Summary
All processing orchestration is currently locked inside CLI main() functions (__main__.py, invoke_lambda.py). This makes it impossible to run pipelines from a Jupyter notebook without shelling out. We need a Python API that exposes the same functionality as importable functions.
Motivation
Two JupyterHub scenarios drive this:
Operator-managed hub (CryoCloud, Pangeo, institutional) — operator pre-configures AWS + Earthdata credentials as env vars. Users import magg and call functions directly.
BYOC (bring your own compute) on a free hub — user provides their own AWS credentials (env vars or uploaded file) and fans out to Lambda in their own account.
In both cases, users need a Python API, not a CLI.
Proposed API
from magg import load_config , run
config = load_config ("atl06.yaml" )
# Local processing (zero AWS infrastructure needed)

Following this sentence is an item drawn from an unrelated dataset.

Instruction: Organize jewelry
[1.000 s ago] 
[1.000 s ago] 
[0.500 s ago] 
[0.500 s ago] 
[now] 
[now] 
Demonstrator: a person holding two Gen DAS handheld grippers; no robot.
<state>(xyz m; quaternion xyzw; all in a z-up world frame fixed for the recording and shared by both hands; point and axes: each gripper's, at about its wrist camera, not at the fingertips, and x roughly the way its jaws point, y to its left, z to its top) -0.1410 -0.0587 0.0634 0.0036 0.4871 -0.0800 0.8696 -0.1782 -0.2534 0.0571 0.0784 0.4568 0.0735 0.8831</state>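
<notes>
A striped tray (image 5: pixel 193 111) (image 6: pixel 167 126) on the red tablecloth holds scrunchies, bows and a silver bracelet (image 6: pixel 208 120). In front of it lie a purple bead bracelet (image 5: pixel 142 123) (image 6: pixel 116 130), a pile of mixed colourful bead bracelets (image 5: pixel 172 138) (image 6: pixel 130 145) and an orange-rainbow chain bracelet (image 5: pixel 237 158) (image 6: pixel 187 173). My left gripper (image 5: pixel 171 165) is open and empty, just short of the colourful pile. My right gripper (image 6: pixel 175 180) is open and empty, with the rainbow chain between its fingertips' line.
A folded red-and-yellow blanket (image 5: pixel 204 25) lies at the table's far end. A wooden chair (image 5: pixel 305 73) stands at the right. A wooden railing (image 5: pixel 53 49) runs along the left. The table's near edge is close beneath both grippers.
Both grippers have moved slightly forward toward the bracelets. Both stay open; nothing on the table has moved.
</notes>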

results = run (config , catalog = "catalog.json" , store = "./output.zarr" , max_cells = 5 )
# Lambda backend (requires deployed Lambda + AWS creds)
results = run (config , catalog = "catalog.json" , store = "s3://bucket/out.zarr" , backend = "lambda" )
magg.run() signature
def run (
config : PipelineConfig ,
* ,
catalog : str | None = None , # path to catalog JSON (overrides config.catalog)
store : str | None = None , # store path (overrides config.output.store)
backend : str = "local" , # "local" or "lambda"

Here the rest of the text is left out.